Try it:
Quote each line of the material verbatim, without the pictures.
══ Information shown
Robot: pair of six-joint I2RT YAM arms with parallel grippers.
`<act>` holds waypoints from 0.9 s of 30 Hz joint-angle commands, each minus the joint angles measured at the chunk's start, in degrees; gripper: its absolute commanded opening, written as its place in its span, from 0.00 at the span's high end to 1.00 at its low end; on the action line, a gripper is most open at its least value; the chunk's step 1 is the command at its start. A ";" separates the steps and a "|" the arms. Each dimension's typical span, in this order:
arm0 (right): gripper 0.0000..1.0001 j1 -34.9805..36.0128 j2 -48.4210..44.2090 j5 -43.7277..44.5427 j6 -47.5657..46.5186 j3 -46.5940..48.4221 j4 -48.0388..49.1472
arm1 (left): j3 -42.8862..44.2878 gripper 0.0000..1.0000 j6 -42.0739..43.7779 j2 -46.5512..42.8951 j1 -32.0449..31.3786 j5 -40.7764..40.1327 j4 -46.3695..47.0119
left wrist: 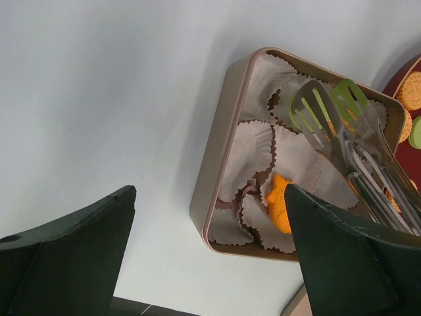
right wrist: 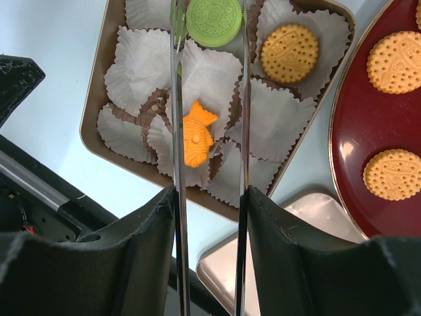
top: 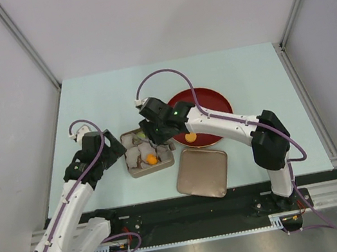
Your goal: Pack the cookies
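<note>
Right hand (right wrist: 209, 214) is clamped on a pair of tongs (right wrist: 176, 118). Out past its fingers the tips pinch a green cookie (right wrist: 214, 21) over the tin (right wrist: 97, 108). Two orange cookies (right wrist: 289, 52) lie in there underneath. Left hand (left wrist: 209, 194) hangs wide open, with the tin just ahead of it.

The top camera looks steeply down from behind the arms over the whole table (top: 244, 73), the left wrist camera faces the tin (left wrist: 214, 197) obliquely from nearby, and the right wrist camera looks down along the tongs (right wrist: 179, 164) from closer still, all three sharing that tin.
</note>
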 commanded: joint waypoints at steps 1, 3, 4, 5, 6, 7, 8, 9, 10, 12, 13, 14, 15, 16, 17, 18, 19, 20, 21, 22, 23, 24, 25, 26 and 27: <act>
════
Expected answer:
Robot: pair of six-joint I2RT YAM arms with parallel grippers.
`<act>` holds waypoints from 0.9 s of 30 Hz joint-angle commands, each minus the joint angles measured at the chunk's start, in degrees; gripper: its absolute commanded opening, written as its place in its span, from 0.00 at the span's high end to 1.00 at its low end; on the action line, a gripper is most open at its least value; the chunk's step 1 is the command at its start. A ";" separates the steps and a "|" the arms. Each dimension's typical span, in this order:
arm0 (right): gripper 0.0000..1.0001 j1 -34.9805..36.0128 j2 -48.4210..44.2090 j5 -43.7277..44.5427 j6 -47.5657..46.5186 j3 -46.5940..48.4221 j4 -48.0388..49.1472
arm1 (left): j3 -42.8862..44.2878 gripper 0.0000..1.0000 j6 -42.0739..43.7779 j2 -46.5512..42.8951 j1 -32.0449..31.3786 j5 -40.7764..40.1327 j4 -46.3695..47.0119
left wrist: 
right wrist: 
top: 
Your goal: Pack the cookies
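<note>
Right hand (right wrist: 209, 214) is clamped on a pair of tongs (right wrist: 176, 118). Out past its fingers the tips pinch a green cookie (right wrist: 214, 21) over the tin (right wrist: 97, 108). Two orange cookies (right wrist: 289, 52) lie in there underneath. Left hand (left wrist: 209, 194) hangs wide open, with the tin just ahead of it.

The top camera looks steeply down from behind the arms over the whole table (top: 244, 73), the left wrist camera faces the tin (left wrist: 214, 197) obliquely from nearby, and the right wrist camera looks down along the tongs (right wrist: 179, 164) from closer still, all three sharing that tin.
</note>
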 commanded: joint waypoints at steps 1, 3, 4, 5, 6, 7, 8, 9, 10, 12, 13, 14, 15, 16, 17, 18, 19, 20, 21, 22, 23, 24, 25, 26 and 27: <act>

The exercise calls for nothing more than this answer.